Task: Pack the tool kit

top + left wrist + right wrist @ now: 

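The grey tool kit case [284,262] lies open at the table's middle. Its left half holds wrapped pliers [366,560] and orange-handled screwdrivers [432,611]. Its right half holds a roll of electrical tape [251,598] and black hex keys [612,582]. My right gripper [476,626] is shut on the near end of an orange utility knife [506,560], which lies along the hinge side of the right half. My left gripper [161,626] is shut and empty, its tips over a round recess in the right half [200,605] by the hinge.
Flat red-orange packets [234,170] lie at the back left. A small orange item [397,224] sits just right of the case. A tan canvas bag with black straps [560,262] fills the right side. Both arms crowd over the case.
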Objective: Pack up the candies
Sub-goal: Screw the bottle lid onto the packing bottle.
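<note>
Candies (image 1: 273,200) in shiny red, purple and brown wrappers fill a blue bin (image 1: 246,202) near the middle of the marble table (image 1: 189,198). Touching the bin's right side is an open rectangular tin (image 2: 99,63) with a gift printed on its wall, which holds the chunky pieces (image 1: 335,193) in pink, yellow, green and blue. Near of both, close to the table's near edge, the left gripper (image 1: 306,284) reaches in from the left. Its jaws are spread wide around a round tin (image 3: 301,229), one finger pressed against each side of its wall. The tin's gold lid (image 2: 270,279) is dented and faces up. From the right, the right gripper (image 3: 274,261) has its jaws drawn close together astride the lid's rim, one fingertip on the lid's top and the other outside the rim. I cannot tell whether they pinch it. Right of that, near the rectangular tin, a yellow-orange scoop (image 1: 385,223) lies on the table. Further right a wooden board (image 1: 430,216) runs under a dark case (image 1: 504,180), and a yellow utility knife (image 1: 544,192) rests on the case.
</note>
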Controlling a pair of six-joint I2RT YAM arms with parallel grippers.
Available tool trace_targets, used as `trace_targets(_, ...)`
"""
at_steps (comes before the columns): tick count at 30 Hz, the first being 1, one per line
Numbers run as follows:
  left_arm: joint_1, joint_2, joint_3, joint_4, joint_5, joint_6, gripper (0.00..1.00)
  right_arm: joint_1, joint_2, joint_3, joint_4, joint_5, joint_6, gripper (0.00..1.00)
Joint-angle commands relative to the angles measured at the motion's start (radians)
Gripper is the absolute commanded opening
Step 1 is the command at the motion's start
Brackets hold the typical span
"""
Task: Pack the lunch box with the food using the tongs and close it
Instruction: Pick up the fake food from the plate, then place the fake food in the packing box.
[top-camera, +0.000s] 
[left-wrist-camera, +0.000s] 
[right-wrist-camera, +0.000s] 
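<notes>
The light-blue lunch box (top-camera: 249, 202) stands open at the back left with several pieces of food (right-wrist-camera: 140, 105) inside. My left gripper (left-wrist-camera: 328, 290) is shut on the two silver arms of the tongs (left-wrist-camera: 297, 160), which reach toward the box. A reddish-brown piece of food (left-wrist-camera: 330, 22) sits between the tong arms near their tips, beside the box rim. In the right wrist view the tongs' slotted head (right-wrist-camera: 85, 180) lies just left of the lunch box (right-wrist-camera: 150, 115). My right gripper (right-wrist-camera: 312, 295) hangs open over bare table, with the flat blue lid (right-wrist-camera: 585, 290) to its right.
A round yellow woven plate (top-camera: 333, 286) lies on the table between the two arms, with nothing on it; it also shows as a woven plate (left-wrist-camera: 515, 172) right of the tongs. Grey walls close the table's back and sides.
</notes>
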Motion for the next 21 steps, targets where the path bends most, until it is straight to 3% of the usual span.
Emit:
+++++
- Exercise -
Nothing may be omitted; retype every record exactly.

- Task output -
Task: Pack the tool kit

top + left wrist + right wrist @ now: 

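The grey tool kit case [284,262] lies open at the table's middle. Its left half holds wrapped pliers [366,560] and orange-handled screwdrivers [432,611]. Its right half holds a roll of electrical tape [251,598] and black hex keys [612,582]. My right gripper [476,626] is shut on the near end of an orange utility knife [506,560], which lies along the hinge side of the right half. My left gripper [161,626] is shut and empty, its tips over a round recess in the right half [200,605] by the hinge.
Flat red-orange packets [234,170] lie at the back left. A small orange item [397,224] sits just right of the case. A tan canvas bag with black straps [560,262] fills the right side. Both arms crowd over the case.
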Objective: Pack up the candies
Sub-goal: Screw the bottle lid onto the packing bottle.
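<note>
Candies (image 1: 273,200) in shiny red, purple and brown wrappers fill a blue bin (image 1: 246,202) near the middle of the marble table (image 1: 189,198). Touching the bin's right side is an open rectangular tin (image 2: 99,63) with a gift printed on its wall, which holds the chunky pieces (image 1: 335,193) in pink, yellow, green and blue. Near of both, close to the table's near edge, the left gripper (image 1: 306,284) reaches in from the left. Its jaws are spread wide around a round tin (image 3: 301,229), one finger pressed against each side of its wall. The tin's gold lid (image 2: 270,279) is dented and faces up. From the right, the right gripper (image 3: 274,261) has its jaws drawn close together astride the lid's rim, one fingertip on the lid's top and the other outside the rim. I cannot tell whether they pinch it. Right of that, near the rectangular tin, a yellow-orange scoop (image 1: 385,223) lies on the table. Further right a wooden board (image 1: 430,216) runs under a dark case (image 1: 504,180), and a yellow utility knife (image 1: 544,192) rests on the case.
</note>
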Controlling a pair of six-joint I2RT YAM arms with parallel grippers.
Available tool trace_targets, used as `trace_targets(_, ...)`
"""
at_steps (comes before the columns): tick count at 30 Hz, the first being 1, one per line
Numbers run as follows:
  left_arm: joint_1, joint_2, joint_3, joint_4, joint_5, joint_6, gripper (0.00..1.00)
  right_arm: joint_1, joint_2, joint_3, joint_4, joint_5, joint_6, gripper (0.00..1.00)
Joint-angle commands relative to the angles measured at the motion's start (radians)
Gripper is the absolute commanded opening
Step 1 is the command at the motion's start
Brackets hold the typical span
"""
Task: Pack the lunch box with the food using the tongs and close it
Instruction: Pick up the fake food from the plate, then place the fake food in the packing box.
[top-camera, +0.000s] 
[left-wrist-camera, +0.000s] 
[right-wrist-camera, +0.000s] 
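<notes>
The light-blue lunch box (top-camera: 249, 202) stands open at the back left with several pieces of food (right-wrist-camera: 140, 105) inside. My left gripper (left-wrist-camera: 328, 290) is shut on the two silver arms of the tongs (left-wrist-camera: 297, 160), which reach toward the box. A reddish-brown piece of food (left-wrist-camera: 330, 22) sits between the tong arms near their tips, beside the box rim. In the right wrist view the tongs' slotted head (right-wrist-camera: 85, 180) lies just left of the lunch box (right-wrist-camera: 150, 115). My right gripper (right-wrist-camera: 312, 295) hangs open over bare table, with the flat blue lid (right-wrist-camera: 585, 290) to its right.
A round yellow woven plate (top-camera: 333, 286) lies on the table between the two arms, with nothing on it; it also shows as a woven plate (left-wrist-camera: 515, 172) right of the tongs. Grey walls close the table's back and sides.
</notes>
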Motion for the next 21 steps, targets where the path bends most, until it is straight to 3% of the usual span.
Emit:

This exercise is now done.